=== Section Start ===

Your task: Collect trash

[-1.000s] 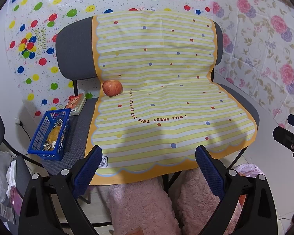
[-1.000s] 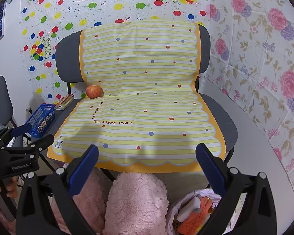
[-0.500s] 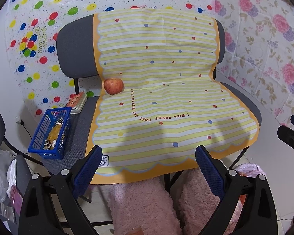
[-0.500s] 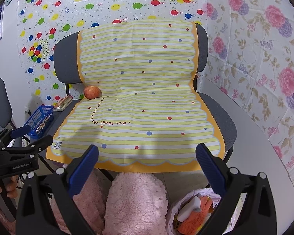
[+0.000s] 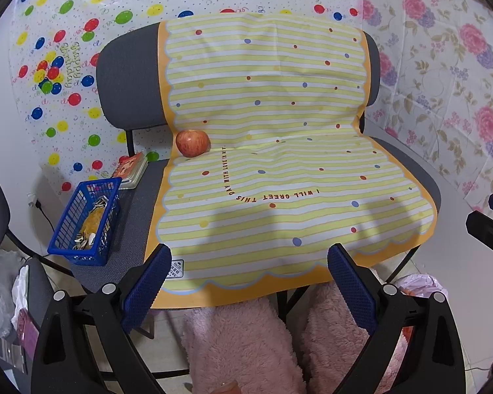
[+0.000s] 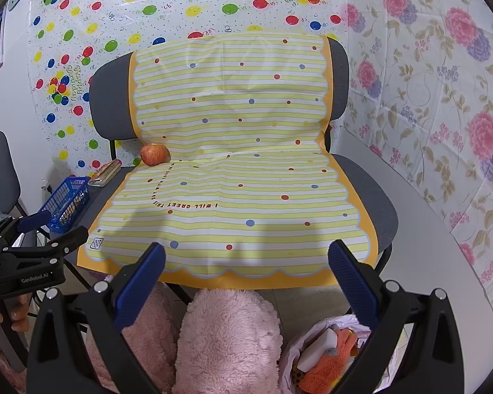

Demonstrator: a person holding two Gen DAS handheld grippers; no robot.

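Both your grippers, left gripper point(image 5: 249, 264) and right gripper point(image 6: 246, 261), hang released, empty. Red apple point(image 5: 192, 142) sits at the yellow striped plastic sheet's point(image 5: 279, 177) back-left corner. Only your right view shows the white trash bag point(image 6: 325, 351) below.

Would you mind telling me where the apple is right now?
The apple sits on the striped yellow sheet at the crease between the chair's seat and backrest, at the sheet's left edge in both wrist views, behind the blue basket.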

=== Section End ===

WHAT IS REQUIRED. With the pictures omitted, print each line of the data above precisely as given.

TASK OUTPUT.
Your task: Collect trash

[-1.000s] 
[-1.000s] 
[-0.500s] 
[-0.500s] 
[+0.000s] 
[+0.000s] 

Demonstrator: a person holding two Gen DAS handheld grippers; no robot.

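Both your grippers, left gripper point(image 5: 249, 264) and right gripper point(image 6: 246, 261), hang released, empty. Red apple point(image 5: 192, 142) sits at the yellow striped plastic sheet's point(image 5: 279, 177) back-left corner. Only your right view shows the white trash bag point(image 6: 325, 351) below.

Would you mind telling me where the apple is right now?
The apple sits on the striped yellow sheet at the crease between the chair's seat and backrest, at the sheet's left edge in both wrist views, behind the blue basket.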

Thus the exercise is complete.